L’Espagne concède à l’économie souterraine plus d’un cinquième de son PIB. Une somme vertigineuse qui échappe à l’État et cache des conditions de travail souvent difficiles

L'hôtellerie, un des secteurs les plus touchés par l'économie parallèle

Économie souterraine, parallèle, grise ou noire, occulte... Les experts économistes ne se mettent pas d'accord sur le nom officiel que doit porter ce phénomène. Il s'agit du secteur de l'économie qui n'apparaît pas dans les statistiques officielles. Un vrai problème en Europe où l’Espagne se classe au troisième rang.
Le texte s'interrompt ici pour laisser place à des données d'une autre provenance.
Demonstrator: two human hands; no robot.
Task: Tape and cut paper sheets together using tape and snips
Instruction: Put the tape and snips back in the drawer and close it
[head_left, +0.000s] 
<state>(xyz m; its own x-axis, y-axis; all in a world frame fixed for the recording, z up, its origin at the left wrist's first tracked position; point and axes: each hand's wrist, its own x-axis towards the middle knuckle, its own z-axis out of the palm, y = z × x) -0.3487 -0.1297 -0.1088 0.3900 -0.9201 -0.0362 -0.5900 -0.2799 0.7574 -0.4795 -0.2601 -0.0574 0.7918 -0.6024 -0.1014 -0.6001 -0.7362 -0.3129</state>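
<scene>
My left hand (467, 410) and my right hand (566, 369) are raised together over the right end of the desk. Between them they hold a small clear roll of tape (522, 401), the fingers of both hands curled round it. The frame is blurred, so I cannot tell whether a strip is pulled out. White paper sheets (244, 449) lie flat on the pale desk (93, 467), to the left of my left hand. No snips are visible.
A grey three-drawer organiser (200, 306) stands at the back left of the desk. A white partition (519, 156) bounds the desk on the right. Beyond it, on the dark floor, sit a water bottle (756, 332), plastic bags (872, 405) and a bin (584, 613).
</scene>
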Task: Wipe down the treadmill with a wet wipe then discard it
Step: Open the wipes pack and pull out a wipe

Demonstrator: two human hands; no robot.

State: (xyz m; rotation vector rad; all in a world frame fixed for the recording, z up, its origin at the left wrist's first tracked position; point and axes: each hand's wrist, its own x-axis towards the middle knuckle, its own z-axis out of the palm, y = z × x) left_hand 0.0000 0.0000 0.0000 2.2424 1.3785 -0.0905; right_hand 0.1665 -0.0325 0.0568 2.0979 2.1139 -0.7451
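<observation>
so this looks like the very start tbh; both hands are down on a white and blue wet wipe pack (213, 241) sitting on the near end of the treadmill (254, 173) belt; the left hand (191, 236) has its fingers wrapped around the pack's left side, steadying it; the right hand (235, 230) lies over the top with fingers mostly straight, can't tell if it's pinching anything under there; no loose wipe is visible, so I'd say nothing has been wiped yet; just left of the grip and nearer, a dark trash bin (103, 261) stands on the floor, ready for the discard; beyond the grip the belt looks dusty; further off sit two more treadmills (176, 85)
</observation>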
Au niveau mondial, l'économie souterraine est estimée à 9.000 milliards de dollars. En Espagne, elle correspond à 22,6% du Produit Intérieur Brut (PIB). Si on est loin des records mondiaux détenus par l’Inde et la Thaïlande (avec respectivement 75 et 77% du PIB), cela représente néanmoins 171 millions d’euros. Le gouvernement espagnol annonce pourtant
une économie souterraine stabilisée et un taux de chômage de 8,25% pour 2007. Les peines sont sévères et dissuasives pour les employeurs utilisant de la main d'oeuvre au noir. Ils encourent une amende de 60.000 euros par jour et par employé.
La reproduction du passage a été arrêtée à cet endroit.